ということで「前期旧石器から中期旧石器への連続的変遷」を説明するデータとして「宮城県北部前・中期旧石器の石材組成の変化」という「高森11層」(50万年前)から「馬場壇A・7層」(3万年前)までの変遷が、僅か10石器群600点余りを対象として石材組成棒グラフとして示されたわけだが、ここから「石材に対する意図的選択、すなわち文化伝統ともいえるこだわりがあった」(73.)との読み込みがどれほど可能なのだろうか。
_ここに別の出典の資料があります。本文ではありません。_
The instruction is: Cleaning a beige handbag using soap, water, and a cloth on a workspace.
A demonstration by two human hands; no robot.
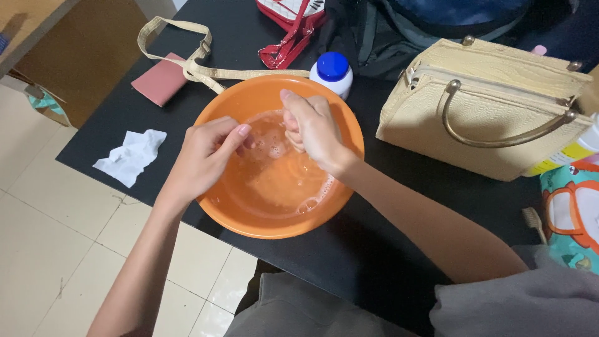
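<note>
Both hands (262,146) meet over orange basin (218,106); anything held is hidden.

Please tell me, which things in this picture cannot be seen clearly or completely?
- Head view: what the right hand squeezes over the orange basin; its fingers hide it.
- Red-and-white bag: cut by the top edge.
- Colourful package: cut by the right edge.
- White bottle: basin rim hides its lower part.

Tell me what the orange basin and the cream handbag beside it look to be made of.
Orange basin: likely plastic, smooth and slightly glossy, evenly coloured, holding soapy water. Cream handbag: seemingly leather or imitation leather, with a scaly embossed texture and dull gold, metal-looking handles; real or faux cannot be told.
</note>
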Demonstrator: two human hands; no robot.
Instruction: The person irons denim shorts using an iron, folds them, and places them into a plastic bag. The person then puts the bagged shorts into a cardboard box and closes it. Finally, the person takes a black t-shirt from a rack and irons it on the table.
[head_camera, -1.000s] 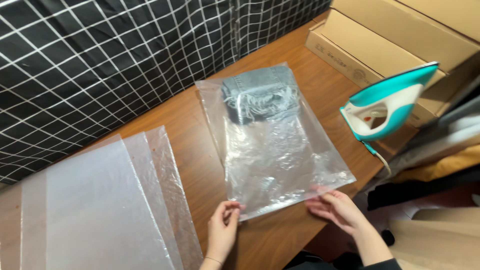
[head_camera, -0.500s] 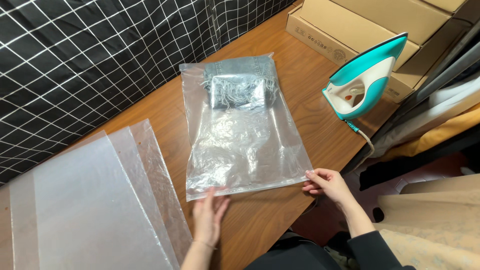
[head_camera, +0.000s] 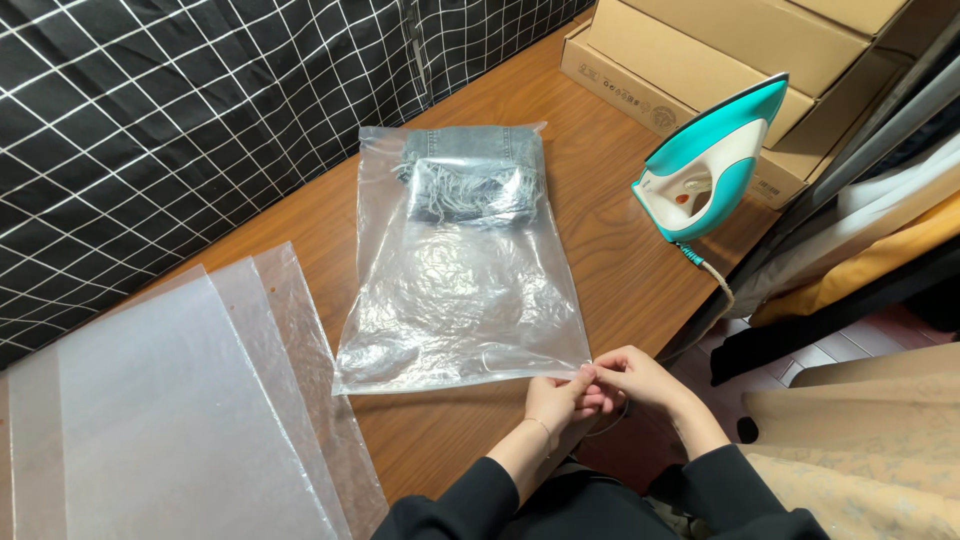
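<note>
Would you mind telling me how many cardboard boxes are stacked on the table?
3 visible: a bottom box at the table's far right corner, a middle box on it, and a top box; more may continue out of frame.

Clear, crinkled rectangular plastic bag (head_camera: 462, 300), lying flat on a brown wooden tabletop (head_camera: 620, 250), long axis running away from the viewer; folded grey-blue denim garment with frayed fringe (head_camera: 470, 178) inside at the far end; near end empty, its right corner pinched

Wooden table (head_camera: 620, 250), black white-grid cloth (head_camera: 150, 130) behind, cardboard boxes (head_camera: 720, 60) stacked, hanging clothes (head_camera: 880, 240) right
</note>
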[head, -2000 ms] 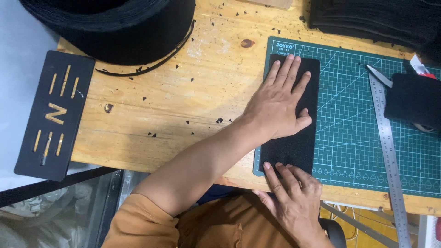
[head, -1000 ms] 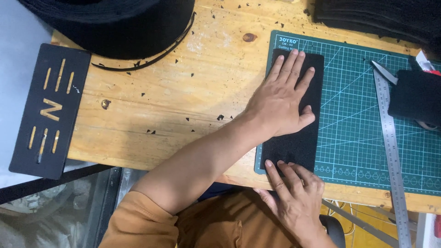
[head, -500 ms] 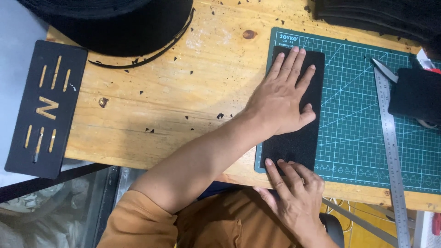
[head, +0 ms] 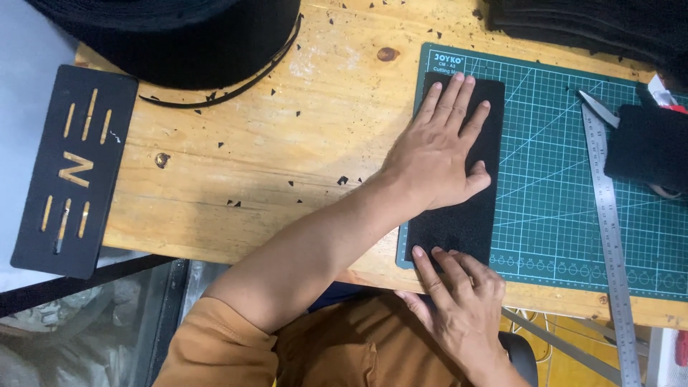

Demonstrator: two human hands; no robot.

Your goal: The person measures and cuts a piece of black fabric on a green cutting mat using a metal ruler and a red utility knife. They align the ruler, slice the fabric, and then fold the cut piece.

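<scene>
Head view looking down: I see my left hand (head: 438, 154) lying flat and spread, palm down, pressing on a black felt strip (head: 459, 215) that sits upright along the left edge of the green cutting mat (head: 559, 208). My right hand (head: 459, 301) is open too, fingers loosely extended, its fingertips (head: 423, 256) touching the near end of the strip at the table's front edge; neither hand grips anything. To the right of both hands lies a steel ruler (head: 609, 236), and just beyond it a black pad (head: 648, 147). Well to the left of my left forearm sits a black stencil plate (head: 72, 168) with slots, on the wooden table (head: 287, 150).
</scene>
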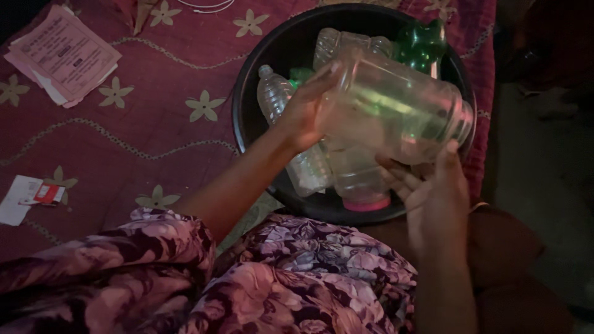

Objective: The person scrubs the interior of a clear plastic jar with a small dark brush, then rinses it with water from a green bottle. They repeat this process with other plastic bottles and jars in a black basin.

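While both hands — left point(303, 114), right point(433, 188) — grip one clear jar point(396, 108), four bottles fill one basin point(247, 117).

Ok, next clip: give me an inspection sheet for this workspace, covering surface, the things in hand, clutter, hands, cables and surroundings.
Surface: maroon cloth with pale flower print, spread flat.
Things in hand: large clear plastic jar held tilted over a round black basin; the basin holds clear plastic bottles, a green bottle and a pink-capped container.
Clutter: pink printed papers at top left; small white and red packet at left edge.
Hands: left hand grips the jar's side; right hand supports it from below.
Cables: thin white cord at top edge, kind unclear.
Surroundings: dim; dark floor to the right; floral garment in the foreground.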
同じことは、器種組成でも製作技術でも、あるいは石器使用痕跡でも言えよう。

「第2集中地点は面積0.63㎡、第3集中地点は2.36㎡と規模が小さく、そこで検出された被加工物をみると、図に明瞭なように、西の第2集中地点では骨・角の、東の第3集中地点では皮・肉の加工を示す石器がめだって集中している。そして、石器の分布の形をみると、散漫な円形ながら、中央に石器のない空白部がある(炭化物の分布は散漫で、それは石器の分布とは一致しない)。」(阿子島 香1989『石器の使用痕』:57.)

意図的に、用意周到、入念に仕組まれた仕業であったということが立証されるのなら、そのことに騙された側の罪(不注意さ、至らなさ)は、無くなりはしないまでも、相当量、軽減されるだろう。それならば、仕方なかったと。
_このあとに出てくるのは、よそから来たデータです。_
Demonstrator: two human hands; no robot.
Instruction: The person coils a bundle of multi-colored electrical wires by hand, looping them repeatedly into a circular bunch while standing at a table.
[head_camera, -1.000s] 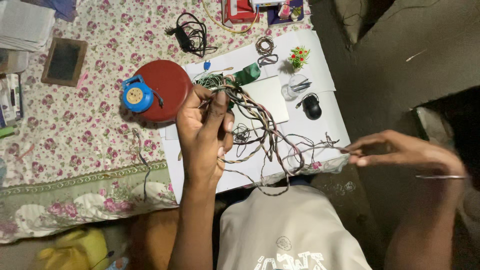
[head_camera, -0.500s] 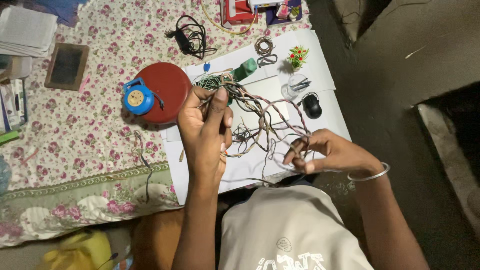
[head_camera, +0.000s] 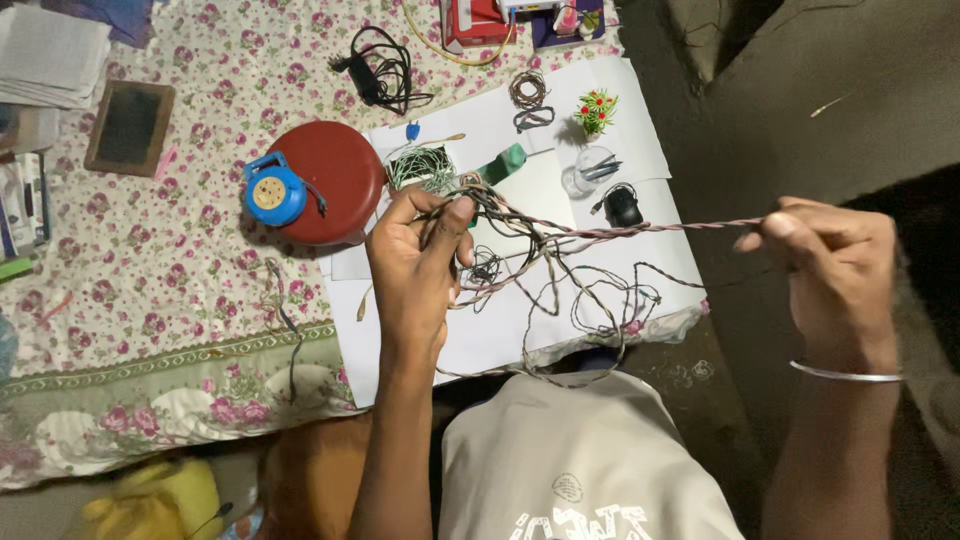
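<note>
Two hands pull a twisted wire (head_camera: 640, 230) taut above white paper (head_camera: 500, 330).

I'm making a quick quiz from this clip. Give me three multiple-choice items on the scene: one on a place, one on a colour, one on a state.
1. Where does the blue reel lie?
A. on the red disc
B. on the white paper
C. in the right hand

2. What colour is the mouse?
A. white
B. black
C. yellow

3. How is the twisted wire between the hands?
A. coiled up
B. cut in two
C. pulled taut

Answers:
1 A, the reel overlaps the disc's left edge.
2 B, it shows dark against the paper.
3 C, it runs straight from the left hand to the right hand's grip.
</note>
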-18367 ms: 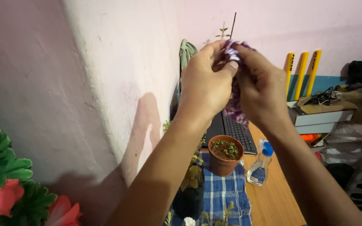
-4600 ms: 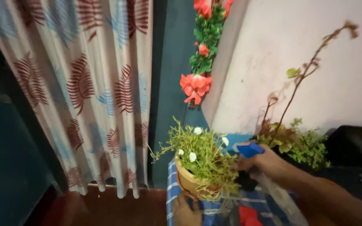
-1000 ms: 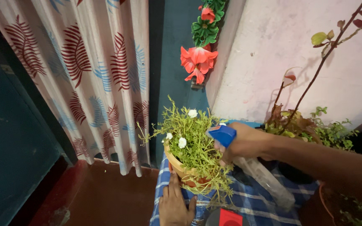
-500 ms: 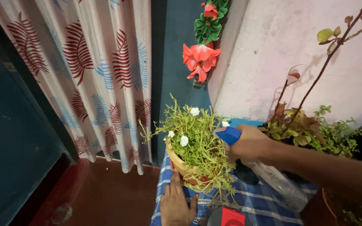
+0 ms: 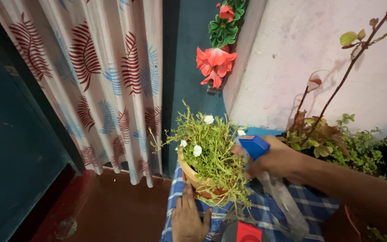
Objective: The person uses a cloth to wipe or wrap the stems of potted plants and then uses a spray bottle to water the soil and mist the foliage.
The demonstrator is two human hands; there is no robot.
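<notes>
My right hand (image 5: 276,161) grips a clear spray bottle (image 5: 283,201) by its neck, its blue nozzle head (image 5: 254,146) aimed at a bushy green plant with small white flowers (image 5: 209,148). The plant grows in an orange clay pot (image 5: 193,181) standing on a blue checked cloth (image 5: 265,213). My left hand (image 5: 188,217) lies flat on the cloth, fingertips touching the foot of the pot.
A red-and-blue leaf-patterned curtain (image 5: 99,76) hangs at the left over a reddish floor (image 5: 113,210). Artificial red flowers (image 5: 215,58) hang on the wall corner. A tall twiggy plant (image 5: 332,125) with low green foliage stands right of the pot. A red-and-black object (image 5: 245,233) lies below.
My right hand has tipped the spray bottle more upright and shifted slightly right, the nozzle drawing back a little from the plant. My left hand has stayed at the pot's foot.
</notes>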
ところが、そうした緻密な計画性がなく、単に場当たりとまでは行かなくても、周囲の空気を肌で感じながら大よそのところを、ある意味適当に積み重ねていた仕業であったとしたならば、それに騙された側は申し開きができない、というより弁明や釈明自体が頗る困難となるだろう。さらにそうした適当な配置(捏造データ)をこちら側がある意図をもって読み込み、それこそ「強引」に解釈していたとなるとなおさらである。相手が悪いだけでなく、こちら側の解釈の枠組み、研究の方法、資料の操作、データの取扱い、どこまで言えてどこからは言えないのか、その節度といった研究倫理、すなわち学の根幹に関わることなのだから。